**Exercise brief:** Repeat word for word every line of the data below, from the first through the line containing "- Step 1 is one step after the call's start", and stop there.

**Recorded data:**
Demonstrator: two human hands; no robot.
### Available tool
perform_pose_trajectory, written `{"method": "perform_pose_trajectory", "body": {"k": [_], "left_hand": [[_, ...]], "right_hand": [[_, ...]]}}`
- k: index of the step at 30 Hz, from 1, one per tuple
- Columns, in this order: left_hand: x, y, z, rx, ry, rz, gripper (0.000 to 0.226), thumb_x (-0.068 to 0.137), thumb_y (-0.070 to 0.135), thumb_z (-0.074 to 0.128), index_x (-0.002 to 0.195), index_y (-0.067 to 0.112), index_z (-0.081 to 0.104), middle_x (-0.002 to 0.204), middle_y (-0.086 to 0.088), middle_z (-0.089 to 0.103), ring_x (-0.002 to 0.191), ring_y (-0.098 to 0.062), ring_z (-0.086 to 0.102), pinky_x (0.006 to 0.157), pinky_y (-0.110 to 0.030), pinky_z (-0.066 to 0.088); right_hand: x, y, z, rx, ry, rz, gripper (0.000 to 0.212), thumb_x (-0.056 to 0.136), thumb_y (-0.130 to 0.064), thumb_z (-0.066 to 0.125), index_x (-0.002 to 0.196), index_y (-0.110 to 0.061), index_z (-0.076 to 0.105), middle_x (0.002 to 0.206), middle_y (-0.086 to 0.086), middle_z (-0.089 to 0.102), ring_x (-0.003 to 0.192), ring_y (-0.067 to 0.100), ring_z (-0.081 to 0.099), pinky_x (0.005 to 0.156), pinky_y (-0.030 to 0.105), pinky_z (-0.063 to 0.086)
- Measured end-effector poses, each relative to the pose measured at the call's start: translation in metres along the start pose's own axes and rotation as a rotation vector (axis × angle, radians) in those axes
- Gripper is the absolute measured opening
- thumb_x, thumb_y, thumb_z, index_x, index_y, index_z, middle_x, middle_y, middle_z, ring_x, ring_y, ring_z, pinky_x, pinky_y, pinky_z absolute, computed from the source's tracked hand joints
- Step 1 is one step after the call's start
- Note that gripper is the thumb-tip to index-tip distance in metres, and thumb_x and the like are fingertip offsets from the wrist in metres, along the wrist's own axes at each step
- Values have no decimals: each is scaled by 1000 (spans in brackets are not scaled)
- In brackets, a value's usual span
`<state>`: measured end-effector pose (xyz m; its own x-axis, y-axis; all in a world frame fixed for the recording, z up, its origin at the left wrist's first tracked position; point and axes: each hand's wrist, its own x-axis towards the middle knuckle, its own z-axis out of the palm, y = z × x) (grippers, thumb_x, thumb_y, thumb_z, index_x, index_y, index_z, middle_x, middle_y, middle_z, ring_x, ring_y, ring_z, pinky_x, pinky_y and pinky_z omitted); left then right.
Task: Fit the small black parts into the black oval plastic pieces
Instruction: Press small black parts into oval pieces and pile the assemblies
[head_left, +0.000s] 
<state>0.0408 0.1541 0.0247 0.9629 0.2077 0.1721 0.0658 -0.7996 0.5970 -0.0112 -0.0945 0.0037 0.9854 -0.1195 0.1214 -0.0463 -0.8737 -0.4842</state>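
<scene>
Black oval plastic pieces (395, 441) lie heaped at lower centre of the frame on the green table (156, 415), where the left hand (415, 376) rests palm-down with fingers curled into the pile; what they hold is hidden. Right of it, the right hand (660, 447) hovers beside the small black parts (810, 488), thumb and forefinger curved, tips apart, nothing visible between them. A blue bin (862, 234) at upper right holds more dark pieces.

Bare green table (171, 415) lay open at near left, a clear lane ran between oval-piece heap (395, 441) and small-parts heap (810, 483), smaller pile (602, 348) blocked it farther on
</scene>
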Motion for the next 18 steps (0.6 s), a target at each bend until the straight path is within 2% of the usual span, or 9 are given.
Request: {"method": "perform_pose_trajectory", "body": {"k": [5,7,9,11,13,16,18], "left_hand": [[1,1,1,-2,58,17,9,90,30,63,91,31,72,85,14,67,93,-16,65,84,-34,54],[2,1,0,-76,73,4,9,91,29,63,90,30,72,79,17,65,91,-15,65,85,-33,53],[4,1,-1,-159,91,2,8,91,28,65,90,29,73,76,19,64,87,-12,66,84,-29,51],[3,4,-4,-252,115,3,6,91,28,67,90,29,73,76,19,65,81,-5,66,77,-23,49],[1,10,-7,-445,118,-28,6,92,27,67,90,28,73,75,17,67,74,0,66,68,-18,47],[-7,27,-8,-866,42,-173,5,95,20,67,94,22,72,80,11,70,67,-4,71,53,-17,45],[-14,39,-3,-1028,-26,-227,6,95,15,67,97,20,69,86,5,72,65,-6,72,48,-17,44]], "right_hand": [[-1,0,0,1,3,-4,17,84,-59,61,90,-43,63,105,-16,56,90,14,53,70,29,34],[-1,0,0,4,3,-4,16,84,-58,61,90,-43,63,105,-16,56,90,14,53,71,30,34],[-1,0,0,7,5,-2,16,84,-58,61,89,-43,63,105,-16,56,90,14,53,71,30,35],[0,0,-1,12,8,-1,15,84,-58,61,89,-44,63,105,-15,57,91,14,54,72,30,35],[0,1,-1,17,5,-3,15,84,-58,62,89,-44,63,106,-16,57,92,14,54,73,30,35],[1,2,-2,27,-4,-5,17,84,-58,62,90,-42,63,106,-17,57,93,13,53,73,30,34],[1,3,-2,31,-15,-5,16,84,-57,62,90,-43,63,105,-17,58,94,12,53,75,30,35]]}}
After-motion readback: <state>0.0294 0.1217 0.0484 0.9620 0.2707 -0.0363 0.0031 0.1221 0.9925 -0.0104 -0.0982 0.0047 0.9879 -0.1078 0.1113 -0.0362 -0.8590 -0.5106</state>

**Result below:**
Demonstrator: two human hands; no robot.
### Available tool
perform_pose_trajectory, written `{"method": "perform_pose_trajectory", "body": {"k": [_], "left_hand": [[_, ...]], "right_hand": [[_, ...]]}}`
- k: index of the step at 30 Hz, from 1, one per tuple
- Columns, in this order: left_hand: x, y, z, rx, ry, rz, gripper (0.000 to 0.226), thumb_x (-0.068 to 0.137), thumb_y (-0.070 to 0.135), thumb_z (-0.074 to 0.128), index_x (-0.002 to 0.195), index_y (-0.067 to 0.112), index_z (-0.081 to 0.104), middle_x (-0.002 to 0.204), middle_y (-0.086 to 0.088), middle_z (-0.089 to 0.103), ring_x (-0.002 to 0.191), ring_y (-0.098 to 0.062), ring_z (-0.086 to 0.102), pinky_x (0.006 to 0.157), pinky_y (-0.110 to 0.030), pinky_z (-0.066 to 0.088); right_hand: x, y, z, rx, ry, rz, gripper (0.000 to 0.212), thumb_x (-0.056 to 0.136), thumb_y (-0.130 to 0.064), thumb_z (-0.066 to 0.125), index_x (-0.002 to 0.196), index_y (-0.110 to 0.061), index_z (-0.076 to 0.105), middle_x (0.002 to 0.206), middle_y (-0.086 to 0.086), middle_z (-0.089 to 0.102), ring_x (-0.003 to 0.192), ring_y (-0.067 to 0.100), ring_z (-0.081 to 0.099), pinky_x (0.005 to 0.156), pinky_y (-0.030 to 0.105), pinky_z (-0.063 to 0.086)
- Measured end-effector poses, each relative to the pose measured at the call's start: translation in metres along the start pose's own axes and rotation as a rotation vector (axis × angle, radians) in those axes
- Gripper is the absolute measured opening
- thumb_x, thumb_y, thumb_z, index_x, index_y, index_z, middle_x, middle_y, middle_z, ring_x, ring_y, ring_z, pinky_x, pinky_y, pinky_z absolute, computed from the source's tracked hand joints
- Step 1 is one step after the call's start

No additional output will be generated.